Plotly Express#

The plotly.express module contains functions that can create entire figures at once. plotly.express functions are designed to be a user-friendly point of entry to the plotly package. A graph object is created as part of any plotly.express function, but the point of the plotly.express function is to significantly reduce the amount of code needed to create, customize, and render the graph object.

Scatterplot Workflows#

For example, to create a scatterplot using plotly.express, we use the px.scatter() function, which takes values for the X and Y axis.

Without any additional arguments, the default formatting and style options are applied.

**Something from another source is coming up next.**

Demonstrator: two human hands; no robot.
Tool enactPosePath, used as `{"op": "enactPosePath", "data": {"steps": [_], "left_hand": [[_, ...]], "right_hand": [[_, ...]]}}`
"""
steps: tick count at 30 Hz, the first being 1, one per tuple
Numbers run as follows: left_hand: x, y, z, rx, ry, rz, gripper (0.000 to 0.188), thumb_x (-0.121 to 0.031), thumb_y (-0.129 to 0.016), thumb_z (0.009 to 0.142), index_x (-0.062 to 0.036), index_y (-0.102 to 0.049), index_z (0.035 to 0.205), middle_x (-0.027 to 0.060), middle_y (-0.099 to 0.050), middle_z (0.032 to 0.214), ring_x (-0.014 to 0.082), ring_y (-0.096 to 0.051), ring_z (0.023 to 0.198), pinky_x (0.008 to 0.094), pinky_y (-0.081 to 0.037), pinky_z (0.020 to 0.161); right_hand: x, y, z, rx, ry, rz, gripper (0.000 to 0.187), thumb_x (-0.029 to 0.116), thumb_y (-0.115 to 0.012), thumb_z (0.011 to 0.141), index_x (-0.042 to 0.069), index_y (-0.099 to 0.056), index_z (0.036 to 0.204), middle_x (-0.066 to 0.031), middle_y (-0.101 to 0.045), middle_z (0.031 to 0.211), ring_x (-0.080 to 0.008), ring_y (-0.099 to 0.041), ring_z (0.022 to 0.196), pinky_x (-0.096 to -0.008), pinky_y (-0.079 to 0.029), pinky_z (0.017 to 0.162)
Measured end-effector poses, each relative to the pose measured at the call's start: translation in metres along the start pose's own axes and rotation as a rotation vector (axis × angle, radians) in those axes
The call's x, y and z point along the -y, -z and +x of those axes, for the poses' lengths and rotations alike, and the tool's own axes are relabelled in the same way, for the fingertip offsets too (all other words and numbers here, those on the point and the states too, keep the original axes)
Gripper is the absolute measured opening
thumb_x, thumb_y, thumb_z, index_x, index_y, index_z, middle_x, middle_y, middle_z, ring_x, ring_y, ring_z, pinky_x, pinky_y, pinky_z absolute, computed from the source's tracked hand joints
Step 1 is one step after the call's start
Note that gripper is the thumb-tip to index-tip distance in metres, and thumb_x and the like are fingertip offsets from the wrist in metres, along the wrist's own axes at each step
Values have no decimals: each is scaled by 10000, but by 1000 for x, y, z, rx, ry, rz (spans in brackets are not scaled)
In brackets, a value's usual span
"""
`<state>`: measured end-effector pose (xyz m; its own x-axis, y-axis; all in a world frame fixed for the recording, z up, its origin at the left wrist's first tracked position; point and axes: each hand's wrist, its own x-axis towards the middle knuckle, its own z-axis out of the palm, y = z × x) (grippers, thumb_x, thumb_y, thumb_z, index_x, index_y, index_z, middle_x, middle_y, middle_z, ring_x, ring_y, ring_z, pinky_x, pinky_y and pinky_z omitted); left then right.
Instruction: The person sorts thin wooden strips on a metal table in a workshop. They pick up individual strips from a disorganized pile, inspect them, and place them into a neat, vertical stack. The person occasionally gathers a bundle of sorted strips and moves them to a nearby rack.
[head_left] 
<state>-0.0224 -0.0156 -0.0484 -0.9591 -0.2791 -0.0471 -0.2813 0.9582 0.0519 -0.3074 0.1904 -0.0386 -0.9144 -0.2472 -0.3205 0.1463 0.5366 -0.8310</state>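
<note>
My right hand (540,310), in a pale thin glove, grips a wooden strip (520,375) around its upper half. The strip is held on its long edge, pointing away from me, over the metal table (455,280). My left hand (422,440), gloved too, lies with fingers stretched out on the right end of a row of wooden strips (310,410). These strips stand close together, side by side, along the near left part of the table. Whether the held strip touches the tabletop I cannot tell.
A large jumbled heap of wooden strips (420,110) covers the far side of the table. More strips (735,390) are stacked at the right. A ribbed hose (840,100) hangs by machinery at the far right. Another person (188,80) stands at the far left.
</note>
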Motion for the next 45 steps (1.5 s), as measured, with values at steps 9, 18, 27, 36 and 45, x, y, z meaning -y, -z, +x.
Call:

import plotly.express as px # import statement
fig = px.scatter(x=[0, 1, 2, 3, 4], y=[0, 1, 4, 9, 16]) # create figure
fig # show figure

Everything from tick marks to axis labels to grid lines to hover labels has been generated by the plotly.express defaults. To create a scatterplot from data stored in a DataFrame, the same general syntax specifying X and Y values still applies.

Let’s look at a DataFrame example.

df = px.data.iris() # load data
df # inspect data
sepal_length sepal_width petal_length petal_width species species_id
0 5.1 3.5 1.4 0.2 setosa 1
1 4.9 3.0 1.4 0.2 setosa 1
2 4.7 3.2 1.3 0.2 setosa 1
3 4.6 3.1 1.5 0.2 setosa 1
4 5.0 3.6 1.4 0.2 setosa 1
... ... ... ... ... ... ...
145 6.7 3.0 5.2 2.3 virginica 3
146 6.3 2.5 5.0 1.9 virginica 3
147 6.5 3.0 5.2 2.0 virginica 3
148 6.2 3.4 5.4 2.3 virginica 3
149 5.9 3.0 5.1 1.8 virginica 3

150 rows × 6 columns

fig = px.scatter(df, x="sepal_width", y="sepal_length") # create figure
fig # show output

In the dataframe example, we passed the entire data frame to px.scatter(), and specify columns to use for the X and Y axis. In the resulting figure, we can see how plotly assigns the column names as axis labels.

Customizing#

We can modify point color and size to reflect underlying values in the data frame (using color and size). We can also modify the information displayed in the hover label (using hover_data).

fig = px.scatter(df, x="sepal_width", y="sepal_length", color="species", size="petal_length", hover_data=["petal_width"]) # create figure
fig # show figure

In this modified example, color specifies what field to use to color points, size specifies what field to use to size points, and hover_data adds fields not already incorporated in the figure to the hover label, which now includes 5 different fields.